→ Activity: Repeat the records below line by line, exactly, finishing on the line that contains "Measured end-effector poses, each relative".

(Records from a data source)

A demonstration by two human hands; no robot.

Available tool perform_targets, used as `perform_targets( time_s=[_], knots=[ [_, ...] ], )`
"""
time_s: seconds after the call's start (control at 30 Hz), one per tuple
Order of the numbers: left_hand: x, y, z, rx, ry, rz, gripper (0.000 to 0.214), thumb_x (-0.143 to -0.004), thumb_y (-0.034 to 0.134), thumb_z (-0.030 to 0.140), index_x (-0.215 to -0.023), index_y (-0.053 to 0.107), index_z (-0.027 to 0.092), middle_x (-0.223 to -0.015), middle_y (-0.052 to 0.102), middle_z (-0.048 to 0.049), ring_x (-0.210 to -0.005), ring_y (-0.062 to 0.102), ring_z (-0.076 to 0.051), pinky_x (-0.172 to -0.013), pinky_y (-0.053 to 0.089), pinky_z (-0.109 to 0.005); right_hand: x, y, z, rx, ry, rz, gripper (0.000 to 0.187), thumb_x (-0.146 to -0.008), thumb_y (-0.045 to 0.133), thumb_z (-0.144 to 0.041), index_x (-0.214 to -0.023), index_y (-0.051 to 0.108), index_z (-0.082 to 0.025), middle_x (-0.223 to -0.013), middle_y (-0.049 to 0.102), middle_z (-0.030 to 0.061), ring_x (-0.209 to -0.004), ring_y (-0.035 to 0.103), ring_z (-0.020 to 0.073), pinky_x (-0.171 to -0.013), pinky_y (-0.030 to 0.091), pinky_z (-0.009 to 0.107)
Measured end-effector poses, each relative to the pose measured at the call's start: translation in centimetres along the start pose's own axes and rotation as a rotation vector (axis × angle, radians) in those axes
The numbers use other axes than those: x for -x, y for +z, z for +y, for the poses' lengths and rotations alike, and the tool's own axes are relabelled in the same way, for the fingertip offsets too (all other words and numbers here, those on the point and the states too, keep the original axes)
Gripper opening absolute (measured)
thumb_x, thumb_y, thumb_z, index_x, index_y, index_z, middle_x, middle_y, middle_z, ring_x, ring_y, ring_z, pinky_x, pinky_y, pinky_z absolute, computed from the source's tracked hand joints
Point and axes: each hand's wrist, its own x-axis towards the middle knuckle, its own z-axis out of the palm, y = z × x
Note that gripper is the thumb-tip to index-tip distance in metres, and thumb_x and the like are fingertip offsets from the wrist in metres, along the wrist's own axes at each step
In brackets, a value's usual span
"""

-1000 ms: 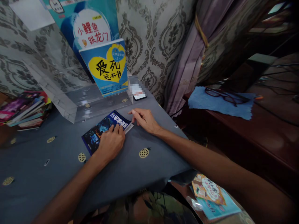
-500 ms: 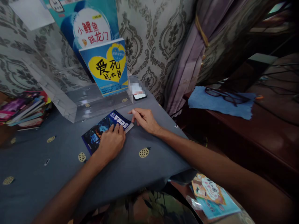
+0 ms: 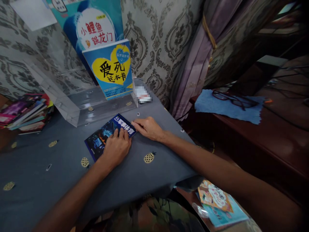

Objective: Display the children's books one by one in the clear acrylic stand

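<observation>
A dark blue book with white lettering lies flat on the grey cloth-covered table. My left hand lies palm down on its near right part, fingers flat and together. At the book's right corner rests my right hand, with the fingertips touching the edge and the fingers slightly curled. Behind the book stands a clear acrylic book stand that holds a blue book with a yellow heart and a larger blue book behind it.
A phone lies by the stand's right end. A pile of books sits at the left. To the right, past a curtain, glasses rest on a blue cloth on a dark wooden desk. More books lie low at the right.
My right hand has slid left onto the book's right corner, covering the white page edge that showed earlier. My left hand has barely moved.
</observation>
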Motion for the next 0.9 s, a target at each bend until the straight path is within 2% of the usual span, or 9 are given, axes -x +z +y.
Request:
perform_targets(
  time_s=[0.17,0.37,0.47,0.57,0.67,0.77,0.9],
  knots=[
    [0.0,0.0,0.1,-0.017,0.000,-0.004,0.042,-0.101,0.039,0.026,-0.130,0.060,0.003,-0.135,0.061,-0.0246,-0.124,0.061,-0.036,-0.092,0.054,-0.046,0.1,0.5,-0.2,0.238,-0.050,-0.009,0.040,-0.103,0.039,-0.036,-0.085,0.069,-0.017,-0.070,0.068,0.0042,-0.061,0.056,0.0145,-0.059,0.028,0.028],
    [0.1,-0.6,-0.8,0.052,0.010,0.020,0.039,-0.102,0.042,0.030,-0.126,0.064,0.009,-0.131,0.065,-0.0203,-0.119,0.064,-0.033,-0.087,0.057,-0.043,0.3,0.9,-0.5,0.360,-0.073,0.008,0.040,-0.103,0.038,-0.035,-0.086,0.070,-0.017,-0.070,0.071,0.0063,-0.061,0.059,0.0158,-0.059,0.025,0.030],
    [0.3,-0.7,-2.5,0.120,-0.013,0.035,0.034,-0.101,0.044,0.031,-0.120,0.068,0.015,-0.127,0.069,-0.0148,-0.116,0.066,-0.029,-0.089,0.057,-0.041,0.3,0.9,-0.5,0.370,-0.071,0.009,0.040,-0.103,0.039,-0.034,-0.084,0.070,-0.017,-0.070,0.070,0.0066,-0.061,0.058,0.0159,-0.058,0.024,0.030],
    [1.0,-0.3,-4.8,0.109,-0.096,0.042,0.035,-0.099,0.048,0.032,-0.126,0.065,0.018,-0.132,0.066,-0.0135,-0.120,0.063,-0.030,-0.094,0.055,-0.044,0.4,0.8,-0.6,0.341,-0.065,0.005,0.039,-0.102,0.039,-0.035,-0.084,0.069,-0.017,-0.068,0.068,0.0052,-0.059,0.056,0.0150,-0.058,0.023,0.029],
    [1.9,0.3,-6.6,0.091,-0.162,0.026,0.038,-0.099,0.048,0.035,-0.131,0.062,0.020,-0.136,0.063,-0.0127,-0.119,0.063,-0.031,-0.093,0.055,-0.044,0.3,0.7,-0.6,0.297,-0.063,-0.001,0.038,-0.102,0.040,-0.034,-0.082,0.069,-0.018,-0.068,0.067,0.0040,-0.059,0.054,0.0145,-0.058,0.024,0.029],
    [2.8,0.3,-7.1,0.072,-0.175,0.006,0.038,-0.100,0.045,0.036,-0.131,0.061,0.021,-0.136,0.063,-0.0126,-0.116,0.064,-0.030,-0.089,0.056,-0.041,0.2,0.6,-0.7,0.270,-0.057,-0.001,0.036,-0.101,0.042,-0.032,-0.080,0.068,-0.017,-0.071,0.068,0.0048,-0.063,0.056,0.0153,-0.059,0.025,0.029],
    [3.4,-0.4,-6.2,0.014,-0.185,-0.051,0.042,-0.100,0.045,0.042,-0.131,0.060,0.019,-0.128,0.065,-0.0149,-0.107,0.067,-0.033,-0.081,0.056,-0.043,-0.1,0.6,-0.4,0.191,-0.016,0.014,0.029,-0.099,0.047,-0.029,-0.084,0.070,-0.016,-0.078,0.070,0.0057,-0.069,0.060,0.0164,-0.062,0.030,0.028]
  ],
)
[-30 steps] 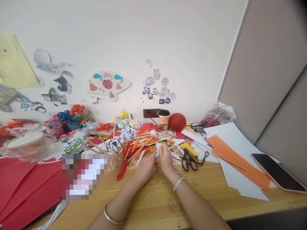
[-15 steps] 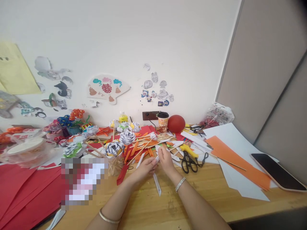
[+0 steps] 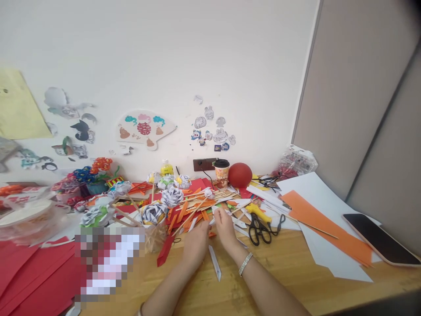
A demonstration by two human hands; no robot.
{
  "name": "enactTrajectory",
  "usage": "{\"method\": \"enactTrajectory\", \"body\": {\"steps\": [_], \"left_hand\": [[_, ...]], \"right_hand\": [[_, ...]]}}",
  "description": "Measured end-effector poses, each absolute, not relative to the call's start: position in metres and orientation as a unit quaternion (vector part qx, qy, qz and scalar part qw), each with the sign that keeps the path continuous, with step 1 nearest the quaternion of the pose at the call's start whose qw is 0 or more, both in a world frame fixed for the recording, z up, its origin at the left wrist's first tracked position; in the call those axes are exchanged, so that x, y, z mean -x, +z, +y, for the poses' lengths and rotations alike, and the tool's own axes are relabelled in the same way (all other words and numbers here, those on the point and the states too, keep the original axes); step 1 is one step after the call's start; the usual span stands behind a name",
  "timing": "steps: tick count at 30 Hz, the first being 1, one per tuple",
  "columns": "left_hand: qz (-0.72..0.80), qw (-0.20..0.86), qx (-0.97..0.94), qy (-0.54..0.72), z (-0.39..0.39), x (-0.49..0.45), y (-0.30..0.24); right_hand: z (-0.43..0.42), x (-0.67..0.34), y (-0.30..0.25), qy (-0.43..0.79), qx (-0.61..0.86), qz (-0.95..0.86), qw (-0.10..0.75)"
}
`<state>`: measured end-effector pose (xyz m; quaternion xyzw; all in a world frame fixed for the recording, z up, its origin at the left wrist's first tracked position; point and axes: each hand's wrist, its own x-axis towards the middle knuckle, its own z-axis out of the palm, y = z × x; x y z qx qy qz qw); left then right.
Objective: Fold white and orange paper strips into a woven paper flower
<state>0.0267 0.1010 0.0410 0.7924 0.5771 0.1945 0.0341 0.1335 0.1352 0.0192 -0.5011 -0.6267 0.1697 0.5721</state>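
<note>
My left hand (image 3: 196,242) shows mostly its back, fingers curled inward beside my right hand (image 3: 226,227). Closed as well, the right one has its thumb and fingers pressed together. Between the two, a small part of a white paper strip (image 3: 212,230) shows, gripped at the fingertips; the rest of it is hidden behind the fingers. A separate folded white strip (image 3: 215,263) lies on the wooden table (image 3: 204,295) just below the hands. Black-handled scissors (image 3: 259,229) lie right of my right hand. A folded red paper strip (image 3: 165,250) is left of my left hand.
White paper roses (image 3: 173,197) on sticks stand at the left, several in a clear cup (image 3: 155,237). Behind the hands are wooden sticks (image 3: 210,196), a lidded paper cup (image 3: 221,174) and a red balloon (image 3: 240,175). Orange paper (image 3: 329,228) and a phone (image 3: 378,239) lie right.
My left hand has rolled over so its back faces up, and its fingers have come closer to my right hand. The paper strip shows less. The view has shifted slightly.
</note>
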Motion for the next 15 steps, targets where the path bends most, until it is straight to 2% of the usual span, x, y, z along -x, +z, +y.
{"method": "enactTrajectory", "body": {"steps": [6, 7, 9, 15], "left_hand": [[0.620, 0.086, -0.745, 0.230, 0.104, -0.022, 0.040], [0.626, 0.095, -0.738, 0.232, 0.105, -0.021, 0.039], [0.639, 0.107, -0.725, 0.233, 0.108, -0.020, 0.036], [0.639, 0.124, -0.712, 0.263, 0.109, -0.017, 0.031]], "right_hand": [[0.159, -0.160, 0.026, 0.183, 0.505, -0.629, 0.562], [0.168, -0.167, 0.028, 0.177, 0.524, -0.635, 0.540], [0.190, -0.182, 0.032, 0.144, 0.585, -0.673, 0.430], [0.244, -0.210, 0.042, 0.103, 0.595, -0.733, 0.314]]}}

→ Task answer:
A demonstration by two human hands; no robot.

Available tool perform_targets, used as `perform_targets( time_s=[_], knots=[ [_, ...] ], )`
"""
time_s: seconds after the call's start (control at 30 Hz), one per tuple
Order of the numbers: left_hand: x, y, z, rx, ry, rz, gripper (0.000 to 0.214), thumb_x (-0.143 to -0.004), thumb_y (-0.034 to 0.134), thumb_z (-0.030 to 0.140), index_x (-0.215 to -0.023), index_y (-0.053 to 0.107), index_z (-0.027 to 0.092), middle_x (-0.223 to -0.015), middle_y (-0.052 to 0.102), middle_z (-0.048 to 0.049), ring_x (-0.210 to -0.005), ring_y (-0.062 to 0.102), ring_z (-0.076 to 0.051), pinky_x (-0.172 to -0.013), pinky_y (-0.053 to 0.089), pinky_z (-0.109 to 0.005); right_hand: x, y, z, rx, ry, rz, gripper (0.000 to 0.187), thumb_x (-0.146 to -0.008), thumb_y (-0.045 to 0.133), thumb_z (-0.144 to 0.041), index_x (-0.214 to -0.023), index_y (-0.051 to 0.108), index_z (-0.082 to 0.025), middle_x (-0.223 to -0.013), middle_y (-0.049 to 0.102), middle_z (-0.030 to 0.061), ring_x (-0.209 to -0.004), ring_y (-0.035 to 0.103), ring_z (-0.020 to 0.073), pinky_x (-0.171 to -0.013), pinky_y (-0.030 to 0.091), pinky_z (-0.009 to 0.107)
Measured end-effector poses, each relative to the pose measured at the call's start: translation in centimetres along the start pose's own axes and rotation as a rotation vector (axis × angle, radians) in those axes

The required output has been given.